Pamiętacie, jak pisałam kiedyś, dlaczego nie robię kotletów lepionych z różnych składników?
Kto nie pamięta lub nie zna tego wpisu, może zajrzeć TUTAJ, przy okazji łapiąc przepis na kotlety z kaszy i soczewicy.
Kto czytał i pamięta, ten wie, nie robię i już ;)
Ostatnio jednak miałam ambicję popełnić takie GOŁĄBKI Z JARMUŻEM BEZ ZAWIJANIA, ale okazało się:
- najpierw, że nie mam kaszy gryczanej, chociaż myślałam, że mam - no dobra, zrobimy z ryżem, będzie bardziej tradycyjnie;
- UGOTOWAŁAM 200 G RYŻU;
- potem, że jednak nie mam pieczarek w lodówce, chociaż myślałam, że jeszcze są - no kurde, to co do tego ryżu?
- o, jest papryka, dobrze pasuje do ryżu;
- POKROIŁAM 2 DUŻE CZERWONE PAPRYKI W KOSTKĘ I WRZUCIŁAM DO UGOTOWANEGO RYŻU;
- no ale skoro bazą jest ryż, to po co mi fasola, przecież ryż dobrze lepi się sam;
- o, pokoloruje się ryż kurkumą i będzie fajny kolor;
- DODAŁAM PÓŁ ŁYŻECZKI KURKUMY DO FARSZU I WYMIESZAŁAM DOBRZE;
- to może zawinąć ten farsz w cały liść jarmużu po prostu?
- JARMUŻ ZOSTAŁ CAŁKIEM NA POCZĄTKU ZALANY WRZĄTKIEM I POZOSTAWIONY, ŻEBY ZMIĘKŁ;
- no to spróbowałam. Dobrze, że najpierw tylko jednego, bo po usmażeniu "gołąbka" i zdejmowaniu go z patelni rozwalił się tak elegancko, że połowa farszu wyleciała ze środka już w drodze na talerz...
Oczywiście osuszyłam najpierw liść, odcięłam grubą łodygę, pogniotłam cieńsze żyłki, zawinęłam dobrze, obchodziłam się ostrożnie na patelni ale to nie dla mnie po prostu, nie nadaję się!

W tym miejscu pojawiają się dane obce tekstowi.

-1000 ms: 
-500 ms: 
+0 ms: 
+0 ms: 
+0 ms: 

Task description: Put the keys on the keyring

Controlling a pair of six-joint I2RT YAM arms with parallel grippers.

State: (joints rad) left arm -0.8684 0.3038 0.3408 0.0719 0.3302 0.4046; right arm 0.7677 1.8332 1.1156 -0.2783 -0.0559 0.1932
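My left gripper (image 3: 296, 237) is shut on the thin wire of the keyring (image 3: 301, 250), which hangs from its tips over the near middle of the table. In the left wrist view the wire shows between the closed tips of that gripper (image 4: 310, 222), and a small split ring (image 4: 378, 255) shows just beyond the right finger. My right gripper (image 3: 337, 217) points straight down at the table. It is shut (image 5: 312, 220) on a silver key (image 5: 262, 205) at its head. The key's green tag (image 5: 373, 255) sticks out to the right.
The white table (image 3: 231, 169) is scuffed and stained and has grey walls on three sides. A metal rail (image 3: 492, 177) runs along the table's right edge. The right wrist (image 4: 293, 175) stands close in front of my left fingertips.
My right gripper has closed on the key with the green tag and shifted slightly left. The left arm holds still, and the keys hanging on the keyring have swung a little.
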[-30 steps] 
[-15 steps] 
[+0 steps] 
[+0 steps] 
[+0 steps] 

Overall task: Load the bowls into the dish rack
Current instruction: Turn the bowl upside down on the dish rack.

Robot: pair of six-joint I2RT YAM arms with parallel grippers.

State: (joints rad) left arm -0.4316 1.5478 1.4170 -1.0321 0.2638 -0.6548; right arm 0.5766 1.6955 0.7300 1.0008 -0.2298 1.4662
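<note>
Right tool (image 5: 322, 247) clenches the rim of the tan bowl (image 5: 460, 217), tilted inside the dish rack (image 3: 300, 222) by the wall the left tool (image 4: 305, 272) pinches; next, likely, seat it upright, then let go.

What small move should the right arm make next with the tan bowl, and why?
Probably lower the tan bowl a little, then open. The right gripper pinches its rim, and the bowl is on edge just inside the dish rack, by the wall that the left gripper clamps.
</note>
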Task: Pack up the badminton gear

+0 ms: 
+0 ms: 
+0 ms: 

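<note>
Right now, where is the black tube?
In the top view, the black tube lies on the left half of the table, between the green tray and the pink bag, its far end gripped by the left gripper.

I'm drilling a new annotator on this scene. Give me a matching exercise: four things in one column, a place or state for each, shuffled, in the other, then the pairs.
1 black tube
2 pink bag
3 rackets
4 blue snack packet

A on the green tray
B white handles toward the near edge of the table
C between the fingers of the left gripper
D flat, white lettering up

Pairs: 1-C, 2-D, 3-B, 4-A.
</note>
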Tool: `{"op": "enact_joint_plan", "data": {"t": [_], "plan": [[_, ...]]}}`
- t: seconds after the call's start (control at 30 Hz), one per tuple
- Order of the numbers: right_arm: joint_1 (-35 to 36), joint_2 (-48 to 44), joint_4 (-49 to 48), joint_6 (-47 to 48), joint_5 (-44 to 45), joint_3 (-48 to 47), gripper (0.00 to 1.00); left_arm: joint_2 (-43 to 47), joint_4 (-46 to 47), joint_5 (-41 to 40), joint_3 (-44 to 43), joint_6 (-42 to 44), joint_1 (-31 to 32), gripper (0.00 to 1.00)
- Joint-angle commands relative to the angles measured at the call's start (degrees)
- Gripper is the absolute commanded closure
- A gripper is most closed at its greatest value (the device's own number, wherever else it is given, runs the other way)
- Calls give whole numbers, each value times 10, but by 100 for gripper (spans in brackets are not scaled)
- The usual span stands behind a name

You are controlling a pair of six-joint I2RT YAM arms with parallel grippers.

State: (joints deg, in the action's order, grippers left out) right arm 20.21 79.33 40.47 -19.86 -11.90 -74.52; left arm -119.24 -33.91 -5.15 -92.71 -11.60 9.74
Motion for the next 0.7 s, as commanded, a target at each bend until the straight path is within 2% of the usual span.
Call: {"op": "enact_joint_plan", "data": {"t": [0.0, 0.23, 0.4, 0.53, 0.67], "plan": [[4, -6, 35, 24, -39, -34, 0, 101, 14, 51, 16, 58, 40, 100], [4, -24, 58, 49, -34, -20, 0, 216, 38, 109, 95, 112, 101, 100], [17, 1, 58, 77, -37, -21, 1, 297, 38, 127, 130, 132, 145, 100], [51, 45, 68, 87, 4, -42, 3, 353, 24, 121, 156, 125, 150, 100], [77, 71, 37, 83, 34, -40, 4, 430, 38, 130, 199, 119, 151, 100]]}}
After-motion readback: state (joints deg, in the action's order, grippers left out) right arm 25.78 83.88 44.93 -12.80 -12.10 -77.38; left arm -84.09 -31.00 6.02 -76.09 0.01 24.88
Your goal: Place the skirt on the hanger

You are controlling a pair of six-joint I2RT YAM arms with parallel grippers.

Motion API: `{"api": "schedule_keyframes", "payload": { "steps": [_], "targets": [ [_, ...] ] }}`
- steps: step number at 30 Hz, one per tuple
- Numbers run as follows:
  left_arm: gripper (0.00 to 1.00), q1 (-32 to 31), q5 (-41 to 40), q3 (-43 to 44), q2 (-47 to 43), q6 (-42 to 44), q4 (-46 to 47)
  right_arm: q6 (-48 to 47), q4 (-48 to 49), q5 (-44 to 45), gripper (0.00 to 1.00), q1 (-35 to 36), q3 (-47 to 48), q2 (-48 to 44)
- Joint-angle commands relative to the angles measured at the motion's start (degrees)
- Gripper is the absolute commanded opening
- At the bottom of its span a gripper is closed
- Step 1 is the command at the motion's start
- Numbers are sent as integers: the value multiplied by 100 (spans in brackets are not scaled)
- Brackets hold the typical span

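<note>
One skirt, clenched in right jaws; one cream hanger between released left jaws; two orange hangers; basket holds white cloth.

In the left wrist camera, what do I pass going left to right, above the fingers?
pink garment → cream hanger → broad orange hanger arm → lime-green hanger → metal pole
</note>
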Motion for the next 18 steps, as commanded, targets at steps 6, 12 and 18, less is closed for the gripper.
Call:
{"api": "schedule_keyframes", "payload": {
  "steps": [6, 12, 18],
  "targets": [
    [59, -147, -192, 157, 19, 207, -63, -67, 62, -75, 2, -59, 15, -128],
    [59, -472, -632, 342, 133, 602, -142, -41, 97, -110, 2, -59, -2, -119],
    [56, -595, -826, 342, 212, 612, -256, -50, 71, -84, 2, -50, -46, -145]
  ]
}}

No dobra kurde, to co z tym zrobić teraz ? Chyba już tylko kotlety... Więc:
- POKROIŁAM JARMUŻ NA DROBNE KAWAŁKI, usuwając wcześniej grube łodygi; ile go było wagowo nie wiem, kilka liści, na oko, żeby proporcjonalnie pasował do reszty,
- DODAŁAM JARMUŻ DO RYŻU I PAPRYKI I PRZYPRAWIŁAM CAŁĄ MASĘ: pieprzem, czosnkiem i solą,
- ULEPIŁAM KOTLETY (lepiły się cudnie, jak to ryż) I OBTOCZYŁAM W POPPINGU Z AMARANTUSA, bo ładnie wygląda ;)
- USMAŻYŁAM NA OLEJU KOKOSOWYM, na cienkiej warstewce i dosłownie po chwilce z każdej strony.
W międzyczasie, tuż po tym, jak gołąbki z jarmużem zaczęły przeistaczać się w kotlety z ryżu i jarmużu, wrzuciłam szybko ziemniaki do piekarnika, żeby coś do tych kotletów mieć, a do miski pokroiłam pomidory, wymieszałam z roszponką, posoliłam i już była sałatka.
Tak oto czasem wygląda moje gotowanie, kiedy nie mam głowy nawet, żeby kontrolować zawartość szafek. Myślę, że coś mam, a tu się skończyło, wydaje mi się, że czegoś nie mam, a tu niespodzianka, jest...
Nie przejmuję się tym jednak, nie żyję po to, żeby ciągle sprawdzać aktualne zapasy jedzenia, grunt, żeby ostatecznie coś na ten obiad było, no i chyba bez tragedii te nieudane gołąbki, co? ;)
Smakują jeszcze lepiej pomazane ketchupem mojej mamy, choć inny też pewnie da radę... SMACZNEGO :)
Hihi, mam podobnie z tymi zapasami :-)
OdpowiedzUsuńBTW jakiego ryżu używasz? Robię sporo potraw typu paella i staram się mieć zapasy arborio, ale dość trudno go dostać, a wszystkie długoziarniste i pełnoziarniste nie dość, że się właśnie marnie kleją, to jeszcze długo gotują.
Najczęściej basmati - jest pyszny, gotuje się szybko, jak trochę przetrzymasz to fajnie skleja. Poza tym brązowy ale to tak typowo na sypko, uwielbiam też jaśminowy. Jeśli potrzebujesz klejącego ryżu, wybieraj małe okrągłe ziarenka.